Efremov believed that science fiction was a serious medium for exploring new scientific ideas, not just simply for enjoyment or fantasy. He died of a heart attack on October 5, 1972. “Andromeda: A Space-Age Tale” was made into a popular film titled “The Andromeda Nebula” directed by Yevgeni Sherstobitov debuted in 1967.

Andromeda: A Space-Age Tale


The Hour of the Bull


Arkady and Boris Strugatsky

Arkady and Boris Strugatsky The Strugatsky Brothers continue to be popular today, not just in Russia but also worldwide. They could be compared to the popularity in America of the Big Three of American Science Fiction: Arthur C. Clarke, Isaac Asimov, and Robert Heinlein. They have been most recently connected with the very popular movie “Avatar,” many Strugatsky fans claiming the movie copied the Strugatsky’s work, but Boris has not commented on the similarities and has stated he is not pressing charges.

Arkady Strugatsky, the eldest brother, was born August 8, 1925 in Batumi, Georgia but the family immediately moved to Leningrad. When World War II broke out, Arkady helped in the factories. During the Nazi siege of Leningrad in 1942, Arkady and his father evacuated, leaving his mother and younger brother behind. His train was blasted and Arkady was the sole survivor. He returned to Moscow in 1943 into military service learning Japanese and English at the Military Institute of Foreign Language, eventually working as a translator and interpreter. In 1955 he left military service and began a career in writing, completing some solo works before joining forces with his brother.
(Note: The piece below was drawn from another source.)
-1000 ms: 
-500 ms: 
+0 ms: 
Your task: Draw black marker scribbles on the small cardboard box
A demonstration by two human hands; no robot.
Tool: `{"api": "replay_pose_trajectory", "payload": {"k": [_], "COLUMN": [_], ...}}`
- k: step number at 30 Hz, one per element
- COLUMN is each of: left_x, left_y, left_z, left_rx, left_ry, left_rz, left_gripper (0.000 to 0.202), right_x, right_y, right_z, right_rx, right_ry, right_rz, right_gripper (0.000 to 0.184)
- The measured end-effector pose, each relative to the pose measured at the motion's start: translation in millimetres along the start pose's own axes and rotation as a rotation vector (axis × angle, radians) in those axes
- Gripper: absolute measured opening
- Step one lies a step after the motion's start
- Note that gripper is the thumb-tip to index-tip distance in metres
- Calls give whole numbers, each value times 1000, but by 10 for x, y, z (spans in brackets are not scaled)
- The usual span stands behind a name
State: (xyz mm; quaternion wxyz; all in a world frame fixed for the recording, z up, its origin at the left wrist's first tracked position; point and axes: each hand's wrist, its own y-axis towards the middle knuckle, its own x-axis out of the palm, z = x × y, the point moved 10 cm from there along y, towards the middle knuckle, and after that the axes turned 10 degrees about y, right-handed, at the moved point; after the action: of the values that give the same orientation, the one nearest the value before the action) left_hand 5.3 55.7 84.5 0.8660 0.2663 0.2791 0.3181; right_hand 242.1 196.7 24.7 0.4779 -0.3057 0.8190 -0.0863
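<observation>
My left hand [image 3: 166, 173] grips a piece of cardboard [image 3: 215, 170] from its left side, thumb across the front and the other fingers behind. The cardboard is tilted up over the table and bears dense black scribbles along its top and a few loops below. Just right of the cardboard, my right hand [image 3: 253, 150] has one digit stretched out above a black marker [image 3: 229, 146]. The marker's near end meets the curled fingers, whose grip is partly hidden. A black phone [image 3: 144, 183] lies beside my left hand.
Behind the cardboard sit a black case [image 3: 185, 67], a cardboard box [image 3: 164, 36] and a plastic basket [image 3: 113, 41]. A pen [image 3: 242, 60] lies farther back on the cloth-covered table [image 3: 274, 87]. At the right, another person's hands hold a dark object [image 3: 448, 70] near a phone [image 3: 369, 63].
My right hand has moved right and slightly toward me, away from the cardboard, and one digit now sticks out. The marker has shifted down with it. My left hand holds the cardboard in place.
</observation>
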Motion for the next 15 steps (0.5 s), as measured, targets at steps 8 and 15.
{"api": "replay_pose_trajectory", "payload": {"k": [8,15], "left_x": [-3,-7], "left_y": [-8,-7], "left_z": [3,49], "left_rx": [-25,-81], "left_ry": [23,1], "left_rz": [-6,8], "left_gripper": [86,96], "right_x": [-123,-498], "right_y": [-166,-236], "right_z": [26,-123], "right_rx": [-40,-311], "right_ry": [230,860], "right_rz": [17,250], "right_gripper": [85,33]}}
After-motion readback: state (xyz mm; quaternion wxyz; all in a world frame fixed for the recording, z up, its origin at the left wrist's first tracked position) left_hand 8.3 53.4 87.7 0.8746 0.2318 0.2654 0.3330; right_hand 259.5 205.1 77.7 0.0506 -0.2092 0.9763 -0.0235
Boris Strugatsky was born April 4, 1933 in Leningrad. He graduated from school in astronomy and worked at the Pulkovo Observatory. Boris and Arkady were admitted into the USSR Writers’ Guild and started their profession-writing career together. Their debut novel “From Beyond” was published in 1958.

One of their most popular works is “Noon: 22nd Century” published in 1962, which introduced the duos “Noon Universe,” a place created by the two where most of their novels are set. Another one of their works, “The Ugly Swans,” was written in 1967 but was first published abroad in 1972, before its publication in the USSR, and against the authors’ permission. After this publication, the story was banned in the Soviet Union and circulated by secretive means. The story “The Ugly Swans” was made into a 2006 film, along with many of the Strugatsky’s other works. Andrei Tarkovsky made a 1979 movie called “Stalker,” which was very loosely based on the Strugatsky’s novel “Roadside Picnic” published in 1972. The movie “The Inhabited Island,” part one coming out in 2008 and part two in 2009, was based on the duos novel “Prisoners of Power” set in the Noon Universe and published in 1969.

Arkady died October 12, 1991 from liver cancer. Boris continued to write after his brother’s death and is still alive today.